Pale Green Bird
The woman selling flowers on the street had gold teeth, both canines brilliant and sparkling––a growling sort of luster that was both beautiful and menacing. Before she smiled her surprising toothy grin, she looked like any other windshield-wiping, change-collecting, side-of-the-road swindler. Before her toothy grin, it was not her who stood out, but the small bundles of bright red roses and sunflowers her hands choked for sale. From afar, the yellow flower’s petals were outstretched in beautiful worship of the Sun, the roses adorning the periphery of her ritual with a subtle sweetness. My mamá beckoned the woman close, and she showed her dazzling gold smile to us. She stated that the sale of each bouquet was 20 dollars. I would not have protested the beautiful woman at the HEB intersection on the side of the road, but my mamá did. A futile effort, for the beautiful woman, was unbudging.
Once we passed that intersection on our homeward path, máma said, “My money flies when I carry cash.” Money flies: I imagine a pale green bird with the faces of many a founding father on its great big wings. I imagine he––the wonderful bird––would have the pyramid symbol of the dollar bill on his puffed-up chest. I imagine the piercing eyes he would use to stare into many a man’s soul in all his majestic beauty. My Papi is always worried about our survival on this Earth with this paper called money, but what of this sky-dwelling image of money that is beak-like––flying––bird? Would this creature still peck at our heads, and our minds, and our thoughts with worry? Would we still wish to save sums, while wishing more to own the green-winged majesty in cages we call banks––the enclosure, a prison for the bird called money? I wonder where all these pecking money thoughts will go when the caged bird dies its lonely death and, he finally escapes our greedy clutches.
I wonder this while I also wish that I could look more like the beautiful woman who sold us these yellow-red flowers. This woman looks like the home my family escaped when I was two years old. That was when we flew in a mechanical bird, packed like sardines in the belly of her body. We flew with her away from this home called Ecuador, towards a different and foreign land. We flew away from Ecuador before I could remember or memorize its mountains and beaches and forests and archipelagos, which we fled with the mechanical bird. But now, I have seen Ecuador here in the beautiful face of the woman who sold us flowers. Her dark-skinned features which are small, strong, and lean are the features of the now-dead Inca Empire. She looks like an unconquered Ecuador, but I do not.

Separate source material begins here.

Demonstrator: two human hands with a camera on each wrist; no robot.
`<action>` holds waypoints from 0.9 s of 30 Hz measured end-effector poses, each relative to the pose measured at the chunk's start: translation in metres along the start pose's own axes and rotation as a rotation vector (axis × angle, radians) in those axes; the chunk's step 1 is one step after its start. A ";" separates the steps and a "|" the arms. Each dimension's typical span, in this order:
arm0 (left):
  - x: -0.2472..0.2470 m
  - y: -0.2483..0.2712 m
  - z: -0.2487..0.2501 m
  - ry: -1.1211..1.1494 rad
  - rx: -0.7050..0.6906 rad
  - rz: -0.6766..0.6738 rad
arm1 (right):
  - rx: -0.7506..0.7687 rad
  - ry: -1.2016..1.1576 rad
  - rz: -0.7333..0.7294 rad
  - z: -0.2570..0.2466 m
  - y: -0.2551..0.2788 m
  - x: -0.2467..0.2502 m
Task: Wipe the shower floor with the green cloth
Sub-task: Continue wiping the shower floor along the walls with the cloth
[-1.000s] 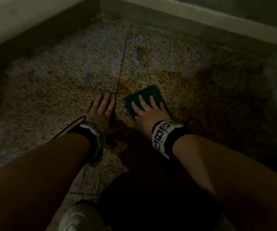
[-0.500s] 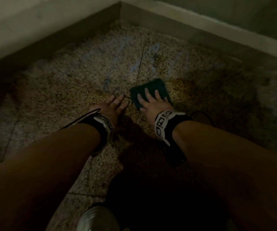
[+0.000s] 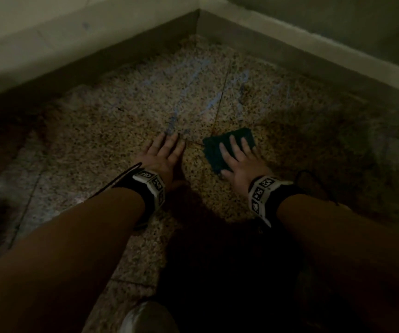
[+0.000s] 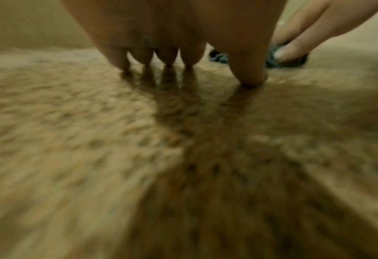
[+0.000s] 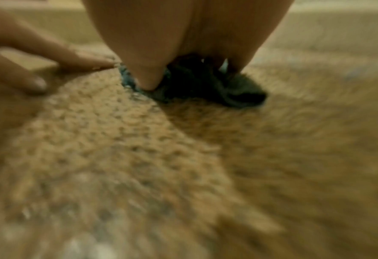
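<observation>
Right hand (image 3: 241,162) flat on green cloth (image 3: 220,150), left hand (image 3: 162,155) spread beside, possibly wet shower floor (image 3: 121,131).

My pale shoe (image 3: 145,318) shows at the bottom edge, and light wall skirting (image 3: 290,39) meets in the far corner

The speckled granite shower floor (image 3: 126,131) is tan flecked with black and brown, paler and greyish toward the left edge of the frame, with faint bluish streaks in the upper middle and thin dark joint lines crossing it. A darker brown patch spreads at centre right. The folded dark green cloth (image 3: 220,150) reads teal-green; in the blurred wrist views it looks nearly black in places, perhaps from shadow. The pale cream wall base (image 3: 49,42) runs across the top. Both white wristbands (image 3: 262,193) carry black square marker patterns over black straps.
</observation>
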State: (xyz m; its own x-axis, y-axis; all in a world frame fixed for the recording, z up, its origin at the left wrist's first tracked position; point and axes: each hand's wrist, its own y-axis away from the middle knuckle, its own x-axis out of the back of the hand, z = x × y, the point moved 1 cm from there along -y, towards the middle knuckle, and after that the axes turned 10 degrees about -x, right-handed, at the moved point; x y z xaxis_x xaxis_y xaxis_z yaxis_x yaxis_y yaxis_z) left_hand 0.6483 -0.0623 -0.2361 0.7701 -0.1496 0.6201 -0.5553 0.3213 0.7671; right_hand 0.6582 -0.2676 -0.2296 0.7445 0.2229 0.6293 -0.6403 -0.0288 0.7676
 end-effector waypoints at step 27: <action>-0.012 0.031 -0.018 0.246 0.295 -0.029 | 0.187 0.096 0.012 -0.051 -0.041 0.055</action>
State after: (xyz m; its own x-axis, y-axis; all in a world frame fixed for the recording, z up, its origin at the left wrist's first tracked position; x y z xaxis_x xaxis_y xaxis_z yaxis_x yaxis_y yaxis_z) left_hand 0.6280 -0.0342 -0.2228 0.8190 0.0861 0.5672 -0.5713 0.0321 0.8201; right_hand 0.7156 -0.2046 -0.2321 0.7097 0.3128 0.6313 -0.5965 -0.2101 0.7747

I remember once, a friend told me I was unplaceable. I had a face that did not belong to a place. I was maybe Latina, maybe Indian, maybe Arab. I wish my face were more placeable, more specific, and that it told a story of the place I come from, although, I do not know that place very well.
Perhaps it is that I wish to be more legible, like the beautiful woman with indigenous features. I wish I were read in a way where you would know me if you saw me––you would know where I come from and you would know of my origins––but how can this be when it is so difficult for me to know myself? I must admit that I do not know my own origins, and I do not know myself. Every time I look at the yellow-red bouquet that sits at the table where my family eats, I am reminded of a beautiful woman, and I am reminded of her beauty which feels like a home I have lost.